Thursday, June 24, 1999

Housing starts could set record

Construction begun or OK'd on 1,551 sites

The Cincinnati Enquirer

        MONROE — Residents here can expect to have plenty of new neighbors in the next year or two.

        Construction is under way or approved for 1,551 home-building sites spread through 10 subdivisions here.

        And commercial/industrial growth continues at a steady pace. Another industrial park was approved last week, bringing the total to five active industrial parks within the city's 16 square miles, plus a multitude of separate parcels zoned industrial, said Jay Stewart, assistant city manag er.

        Housing starts will likely hit a record this year in this community of about 7,000, which straddles the Butler and Warren county lines.

        “So far, the biggest year was in 1997 when we had 71 built, dropping to 65 last year,” Mr. Stewart said. “We're already at 45 through May of this year, and in the next few months, I expect a significant jump.”

        Because most of the subdivisions are just getting started, and there are about 1,350 empty, platted lots, that pace should continue, he said.

        “That's going to keep us going for a long time. Plus there are other subdivisions out there in the planning stages,” Mr. Stewart said. “We should see record numbers for new homes in the city every year for the next several years, if the economy stays strong.”

        Most of the new homes are priced at $125,000 to $200,000, with options and upgrades. Some are in the $300,000 range, Mr. Stewart said.

        City Manager Don Whit man said the various reasons Monroe is enjoying such growth includes the obvious, location.

        “I think that's a key,” Mr. Whitman said. “Monroe sits directly between Cincinnati and Dayton, just off Interstate 75. Route 63 is just off Main Street with two lanes running in each direction, and it's scheduled to be widened and upgraded, and it connects to Route 4.”

        But there's more.

        “There's easy access to shopping, restaurants and other conveniences, and it's a nice, quality place to live and raise a family,” Mr. Whitman said.

        And Monroe is not suffering the growing pains that often accompany such development success, the managers said.

        Recent and pending upgrades and changes have helped the city keep pace with services, they said. These include hiring four full-time police officers to be on staff later this year, the private Monroe Fire Department's plans to hire more staff by early next year, the city's recent gain of water storage capacity, and various road expansion and improvement projects planned, under way and completed.

        “We just need to be very careful in our planning to ensure that as we continue to grow, our police, fire, street, water and other services are not overextended,” Mr. Whitman said.

        A major challenge is traffic issues, Mr. Stewart said.

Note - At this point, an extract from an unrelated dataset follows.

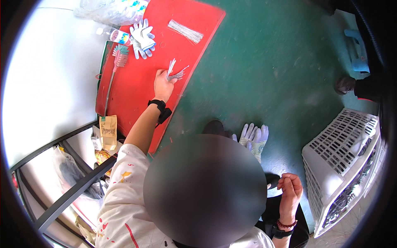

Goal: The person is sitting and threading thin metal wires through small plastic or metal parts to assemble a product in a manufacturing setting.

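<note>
Our left hand [164, 85] pinches wire-like strands [178, 75], apparently for pick-up; our right hand [290, 188] presses fingertips together, contents unclear. Lifting likely needs steady grip.

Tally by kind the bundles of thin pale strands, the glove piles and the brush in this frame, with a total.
Strand bundles: 2 (held bundle in the left hand; loose bundle on the red surface)
Glove piles: 2 (upper gloves on the red surface; lower gloves over the green floor)
Brush: 1
Total: 5

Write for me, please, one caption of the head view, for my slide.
Left hand gripping thin pale strands over a red surface, with a similar bundle lying farther away.
</note>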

        “We're always trying to find the compromise between what the city is trying to achieve as far as maintaining good traffic flow and access management, versus what developers want,” Mr. Stewart said. “We're not prepared to sacrifice good planning to get a new development. We've turned away developments because they didn't fit in with our plans.”

        But the developers just keep coming. In addition to the housing, there are 1,127 acres in active industrial parks alone, Mr. Stewart said.

        “We've had anywhere from 10 to 15 industrial/commercial projects annually for about the past five years,” from small, 10,000-square-foot warehouses to 200,000-square-foot buildings,” Mr. Stewart said. “It shows no sign of slowing.”